Unlike past Venezuelan elections, which drew legitimacy from international monitoring, the only foreign delegation looking on this time is from the Union of South American Nations, a regional bloc that critics say lacks the experience and objectivity to mediate any messy fight over results.
The ruling party is doing all it can to tap into the deep love many Venezuelans still feel for Chavez, widely seen as the first leader to share the country's oil bounty with the masses. On Sunday, some voters will cast ballots in polling centers called "Pure Blood of Chavez" and "Chavez's Genius."
Government supporter Martha Rivera, an architect, is nervous that Sunday could undo Chavez's programs. "If the opposition takes the National Assembly, they'll use their foothold to stage a coup," she said. "We'd lose all the social advances we've made."

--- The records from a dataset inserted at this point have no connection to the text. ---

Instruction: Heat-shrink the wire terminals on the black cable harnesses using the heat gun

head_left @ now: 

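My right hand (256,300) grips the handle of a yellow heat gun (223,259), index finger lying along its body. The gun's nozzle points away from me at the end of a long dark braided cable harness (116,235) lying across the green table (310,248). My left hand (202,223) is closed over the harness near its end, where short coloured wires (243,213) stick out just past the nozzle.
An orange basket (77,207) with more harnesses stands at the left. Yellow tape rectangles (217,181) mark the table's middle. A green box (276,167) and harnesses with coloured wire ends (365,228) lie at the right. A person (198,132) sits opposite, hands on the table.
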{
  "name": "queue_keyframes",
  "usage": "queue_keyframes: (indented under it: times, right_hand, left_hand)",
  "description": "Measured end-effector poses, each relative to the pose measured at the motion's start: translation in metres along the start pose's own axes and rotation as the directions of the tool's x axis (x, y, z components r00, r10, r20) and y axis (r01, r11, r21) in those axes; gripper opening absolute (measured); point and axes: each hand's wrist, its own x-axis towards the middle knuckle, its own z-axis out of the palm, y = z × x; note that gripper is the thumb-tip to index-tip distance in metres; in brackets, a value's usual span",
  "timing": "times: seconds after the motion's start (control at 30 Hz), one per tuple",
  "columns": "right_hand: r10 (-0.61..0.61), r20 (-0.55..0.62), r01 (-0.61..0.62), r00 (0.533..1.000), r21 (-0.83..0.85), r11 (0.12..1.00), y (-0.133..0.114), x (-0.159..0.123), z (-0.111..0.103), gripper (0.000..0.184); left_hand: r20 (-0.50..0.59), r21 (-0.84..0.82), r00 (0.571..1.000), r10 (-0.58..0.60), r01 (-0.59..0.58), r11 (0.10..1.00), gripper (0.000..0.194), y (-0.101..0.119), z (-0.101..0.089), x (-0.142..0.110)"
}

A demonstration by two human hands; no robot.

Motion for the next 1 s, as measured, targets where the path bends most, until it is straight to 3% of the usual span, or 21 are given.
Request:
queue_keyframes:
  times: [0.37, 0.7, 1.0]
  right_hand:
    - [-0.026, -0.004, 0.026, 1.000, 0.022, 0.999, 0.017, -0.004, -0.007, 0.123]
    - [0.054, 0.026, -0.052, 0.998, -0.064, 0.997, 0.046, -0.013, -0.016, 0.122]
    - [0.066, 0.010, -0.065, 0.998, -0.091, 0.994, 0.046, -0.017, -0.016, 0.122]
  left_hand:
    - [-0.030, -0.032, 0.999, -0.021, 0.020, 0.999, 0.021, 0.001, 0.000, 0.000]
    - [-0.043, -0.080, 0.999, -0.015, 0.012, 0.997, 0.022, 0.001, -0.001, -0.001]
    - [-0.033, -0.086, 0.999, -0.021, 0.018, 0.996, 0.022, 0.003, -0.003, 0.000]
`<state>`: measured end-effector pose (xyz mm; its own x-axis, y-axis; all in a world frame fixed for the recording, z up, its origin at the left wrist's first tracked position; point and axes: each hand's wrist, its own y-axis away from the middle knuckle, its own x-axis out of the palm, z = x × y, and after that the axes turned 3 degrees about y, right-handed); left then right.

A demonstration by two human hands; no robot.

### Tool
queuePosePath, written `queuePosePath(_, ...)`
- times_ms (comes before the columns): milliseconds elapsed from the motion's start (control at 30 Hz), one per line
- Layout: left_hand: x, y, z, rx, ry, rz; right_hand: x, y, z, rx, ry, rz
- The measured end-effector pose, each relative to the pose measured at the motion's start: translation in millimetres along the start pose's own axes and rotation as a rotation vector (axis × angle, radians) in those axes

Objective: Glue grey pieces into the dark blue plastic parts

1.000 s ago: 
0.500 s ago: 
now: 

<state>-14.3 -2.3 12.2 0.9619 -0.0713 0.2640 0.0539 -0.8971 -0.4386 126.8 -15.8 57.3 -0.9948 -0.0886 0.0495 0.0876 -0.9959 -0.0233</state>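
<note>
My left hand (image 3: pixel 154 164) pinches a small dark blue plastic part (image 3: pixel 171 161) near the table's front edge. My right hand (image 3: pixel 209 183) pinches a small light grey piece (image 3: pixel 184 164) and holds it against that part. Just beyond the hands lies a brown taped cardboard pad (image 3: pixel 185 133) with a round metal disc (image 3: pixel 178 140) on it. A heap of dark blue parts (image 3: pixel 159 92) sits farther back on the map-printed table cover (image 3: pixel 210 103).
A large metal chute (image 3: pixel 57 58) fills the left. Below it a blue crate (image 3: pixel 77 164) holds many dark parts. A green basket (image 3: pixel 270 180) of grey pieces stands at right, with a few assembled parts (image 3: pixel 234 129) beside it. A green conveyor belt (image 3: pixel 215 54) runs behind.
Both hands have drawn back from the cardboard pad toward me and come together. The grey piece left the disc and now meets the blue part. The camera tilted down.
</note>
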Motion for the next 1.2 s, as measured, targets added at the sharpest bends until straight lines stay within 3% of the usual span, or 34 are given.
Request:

The opposition has a totemic figure of its own: jailed leader Leopoldo Lopez, who was sentenced to more than a decade in prison in connection with a wave of anti-government protests in 2014. His hand-written notes from jail feature in opposition ads and his declarations are read out by his wife at campaign rallies.
If the opposition wins, it will try to free Lopez and other leaders it considers political prisoners. The coalition has also promised to force Maduro to loosen his grip on institutions like the Supreme Court and National Electoral Council. And a hardline wing would push for a presidential recall campaign.
Aside from that, the coalition has made few concrete policy proposals, instead focusing on anger with the ruling party.
That discontent is evident even in socialist strongholds like Caucaguita, a hilltop neighborhood of zinc-roofed shacks in Caracas. There, the opposition is pressing to capture a district now represented by the wife of the National Assembly's powerful leader, Diosdado Cabello.
Hairdresser Jesus Toledo is among voters defecting from socialism over quality of life issues, including lack of running water and inconsistent electricity. He had been campaigning for the opposition, but says he stopped after a fellow Caucaguita organizer was killed in what some neighbors believe was political retaliation.
Toledo neighbor Marta Pacheco continues to campaign despite fears for her safety.
"Chavez helped me a lot. I certainly can't deny it," she said in the small, tidy apartment she shares with her eight children and grandchildren. "But I have to take a stand now for my family's future."